Curve classes in plain language
| Class | Magnetic band (typical) | Good for |
|---|---|---|
| B | ~3–5× rated I | Resistive: heaters, lighting (steady) |
| C | ~5–10× rated I | Mix loads, compressors, small motors |
| D | ~10–20× rated I | High inrush: large motors, transformers, welders |
A 20 A Type C might allow ~100–150 A briefly; Type B might trip at ~80 A. Same handle rating, different spike tolerance.

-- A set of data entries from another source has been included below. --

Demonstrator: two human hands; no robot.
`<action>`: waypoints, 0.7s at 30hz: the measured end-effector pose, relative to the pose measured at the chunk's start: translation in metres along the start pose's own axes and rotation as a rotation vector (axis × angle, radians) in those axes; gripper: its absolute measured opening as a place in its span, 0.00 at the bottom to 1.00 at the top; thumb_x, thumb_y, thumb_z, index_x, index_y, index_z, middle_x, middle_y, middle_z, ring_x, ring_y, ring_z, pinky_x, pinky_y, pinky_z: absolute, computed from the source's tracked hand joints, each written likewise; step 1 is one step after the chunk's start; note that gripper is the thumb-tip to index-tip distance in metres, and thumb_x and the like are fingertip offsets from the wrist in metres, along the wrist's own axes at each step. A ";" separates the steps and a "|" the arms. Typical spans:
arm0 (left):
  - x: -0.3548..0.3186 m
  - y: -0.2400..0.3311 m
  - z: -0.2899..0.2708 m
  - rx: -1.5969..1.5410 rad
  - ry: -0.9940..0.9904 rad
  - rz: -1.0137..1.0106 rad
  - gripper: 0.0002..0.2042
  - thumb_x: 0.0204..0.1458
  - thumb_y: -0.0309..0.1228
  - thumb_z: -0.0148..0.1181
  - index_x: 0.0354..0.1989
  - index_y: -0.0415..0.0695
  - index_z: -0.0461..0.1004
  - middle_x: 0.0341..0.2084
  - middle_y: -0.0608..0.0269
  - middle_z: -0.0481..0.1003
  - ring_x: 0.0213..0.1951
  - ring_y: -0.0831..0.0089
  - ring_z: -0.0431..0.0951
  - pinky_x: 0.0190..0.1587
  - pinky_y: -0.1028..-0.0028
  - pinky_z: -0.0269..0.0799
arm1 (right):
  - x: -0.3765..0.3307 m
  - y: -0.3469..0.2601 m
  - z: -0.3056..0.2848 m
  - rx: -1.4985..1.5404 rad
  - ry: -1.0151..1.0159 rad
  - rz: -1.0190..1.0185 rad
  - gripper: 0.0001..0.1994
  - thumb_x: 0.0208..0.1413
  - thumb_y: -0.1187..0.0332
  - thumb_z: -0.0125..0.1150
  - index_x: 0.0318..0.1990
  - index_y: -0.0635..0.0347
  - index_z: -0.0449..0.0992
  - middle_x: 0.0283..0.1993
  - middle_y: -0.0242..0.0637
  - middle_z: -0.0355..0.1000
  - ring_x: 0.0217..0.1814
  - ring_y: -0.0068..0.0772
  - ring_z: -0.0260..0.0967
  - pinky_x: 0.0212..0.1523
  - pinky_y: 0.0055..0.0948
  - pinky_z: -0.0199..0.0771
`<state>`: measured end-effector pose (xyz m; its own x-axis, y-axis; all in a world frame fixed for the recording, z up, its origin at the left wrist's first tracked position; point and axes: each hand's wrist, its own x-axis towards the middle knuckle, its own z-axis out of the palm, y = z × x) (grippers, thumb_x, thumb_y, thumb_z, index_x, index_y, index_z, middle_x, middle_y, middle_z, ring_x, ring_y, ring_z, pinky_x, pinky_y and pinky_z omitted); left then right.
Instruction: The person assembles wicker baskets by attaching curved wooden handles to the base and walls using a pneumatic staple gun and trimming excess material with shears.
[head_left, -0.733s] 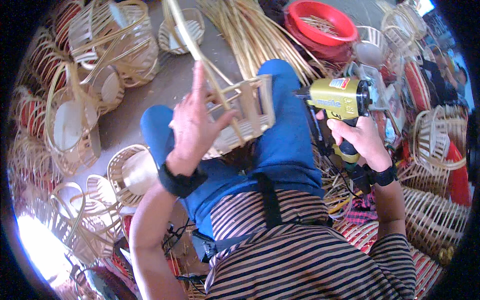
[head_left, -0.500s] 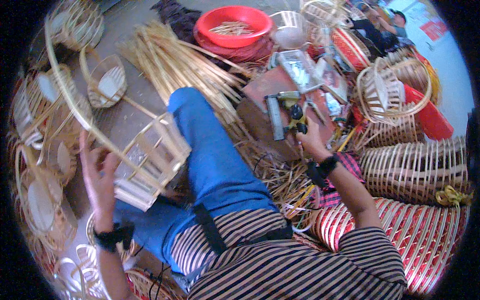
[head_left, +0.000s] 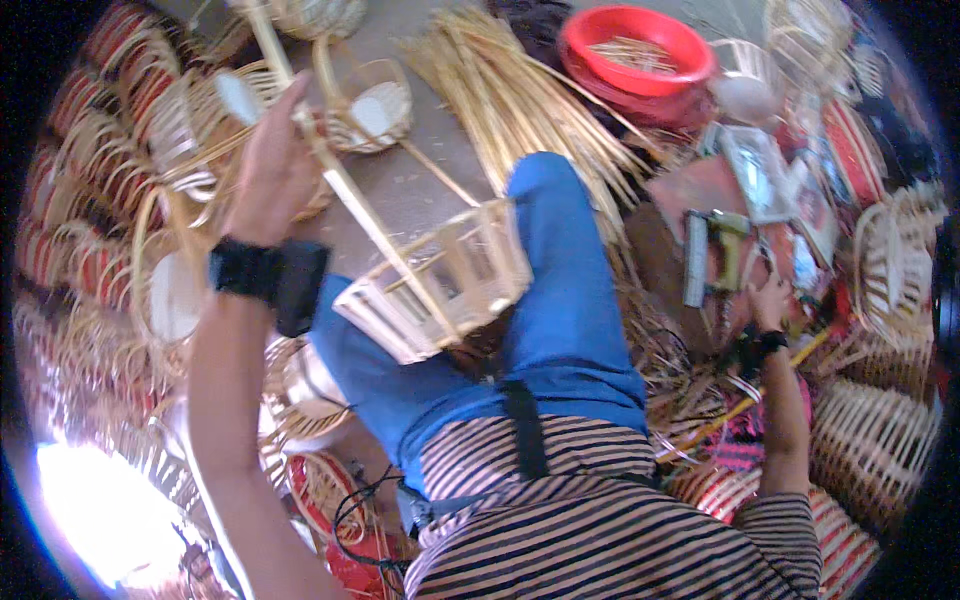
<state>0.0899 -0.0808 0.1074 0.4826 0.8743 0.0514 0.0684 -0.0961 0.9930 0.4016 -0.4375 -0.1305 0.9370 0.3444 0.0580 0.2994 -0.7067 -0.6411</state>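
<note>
A pale slatted bamboo basket (head_left: 440, 285) with a tall strip handle (head_left: 350, 195) rests tilted across my thighs. My left hand (head_left: 270, 180) is up at the handle, its fingers closed about the strip; blur softens the fingertips. On a reddish board to the right lies a staple gun (head_left: 722, 255), its grip toward the right. Beside it my right hand (head_left: 770, 303) reaches down with fingers apart, at the handle ends of what looks like pliers (head_left: 766, 250). No firm grip on them shows.
Long split bamboo strips (head_left: 520, 110) lie ahead on the floor, near a red basin (head_left: 640, 50) of short sticks. A small handled basket (head_left: 375, 110) stands ahead left. Stacked baskets (head_left: 95, 190) crowd the left; woven baskets (head_left: 880, 430) fill the right.
My right hand has let go of the staple gun, which now lies on the board. My left hand has gone from open beside the handle to closed on it. The view has swung left.
</note>
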 end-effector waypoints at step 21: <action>-0.084 -0.074 -0.118 -0.765 0.280 0.226 0.25 0.45 0.54 0.41 0.08 0.46 0.53 0.07 0.73 0.47 0.12 0.81 0.47 0.15 0.81 0.43 | -0.126 -0.266 0.087 -0.329 -0.916 -1.680 0.05 0.42 0.67 0.47 0.26 0.58 0.66 0.23 0.39 0.67 0.27 0.36 0.67 0.24 0.32 0.66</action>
<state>-0.0587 -0.0910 0.0422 0.1720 0.9682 0.1819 -0.6629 -0.0229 0.7484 0.1880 -0.2396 -0.0336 -0.6267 0.7769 -0.0608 0.7685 0.6032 -0.2135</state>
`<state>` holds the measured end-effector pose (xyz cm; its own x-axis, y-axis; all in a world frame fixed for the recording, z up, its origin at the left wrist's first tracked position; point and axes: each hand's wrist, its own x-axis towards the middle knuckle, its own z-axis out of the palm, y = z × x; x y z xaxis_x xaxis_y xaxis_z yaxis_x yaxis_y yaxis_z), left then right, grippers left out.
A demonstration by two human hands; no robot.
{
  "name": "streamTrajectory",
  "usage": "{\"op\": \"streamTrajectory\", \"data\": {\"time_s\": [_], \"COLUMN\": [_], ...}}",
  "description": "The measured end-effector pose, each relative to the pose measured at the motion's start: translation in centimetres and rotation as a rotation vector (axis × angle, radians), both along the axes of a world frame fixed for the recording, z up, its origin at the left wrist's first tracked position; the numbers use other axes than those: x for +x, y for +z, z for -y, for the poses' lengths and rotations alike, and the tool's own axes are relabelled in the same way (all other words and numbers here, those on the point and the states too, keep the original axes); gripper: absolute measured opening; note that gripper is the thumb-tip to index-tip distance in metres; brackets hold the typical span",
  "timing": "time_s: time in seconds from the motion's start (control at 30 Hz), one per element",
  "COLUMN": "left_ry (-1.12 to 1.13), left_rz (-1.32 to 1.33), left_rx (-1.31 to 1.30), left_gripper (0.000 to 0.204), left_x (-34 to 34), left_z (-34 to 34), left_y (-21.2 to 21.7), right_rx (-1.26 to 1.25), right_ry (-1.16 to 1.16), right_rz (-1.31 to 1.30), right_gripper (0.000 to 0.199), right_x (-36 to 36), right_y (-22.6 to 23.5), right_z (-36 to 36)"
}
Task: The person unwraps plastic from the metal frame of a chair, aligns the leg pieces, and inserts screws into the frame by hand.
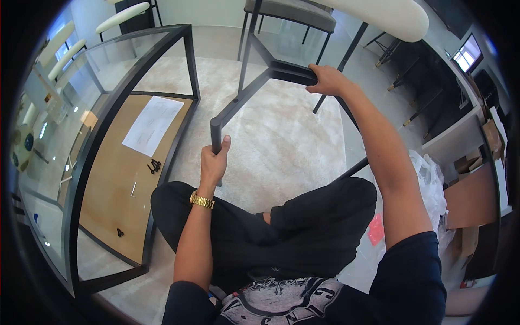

Workshop and home-lab planning
Before drywall closes or machines land:
- Inventory loads — watts, voltage, motor vs. resistive
- Assign inrush factors — 6× default motors; 3× for VFD with soft-start
- Run AC Inrush Current per branch candidate
- Document breaker + curve on panel schedule
- Verify wire ampacity for run amps × 125%, not peak
Example branch sketch
| Load | P | V | Factor | Peak (calc) | Breaker pick |
|---|---|---|---|---|---|
| Table saw | 1800 W | 120 | 6× | ~90 A | 20 A Type C |
| Air compressor | 2400 W | 240 | 7× | ~70 A | 20 A Type C/D |
| LED bench supply | 400 W | 120 | 3× | ~10 A | 15 A Type B |
Numbers are illustrative—your nameplate wins.
Common mistakes
- Same breaker for motor and sensitive electronics — inrush noise on shared branch
- #14 wire on 20 A breaker because trips stopped after upsizing breaker only
- No coordination between main and subfeed—sub trips first under combined starts
Hybrid and overseas installs
EU 230 V single-phase shops: I_run = P/V drops vs. 120 V, but peaks still drive curve choice. UK garage feeders often specify Type C for socket radial with motor loads.
Breaker selection is front-loaded design. Pick the curve when you still have the one-line diagram—not after the third nuisance trip ruins a batch run.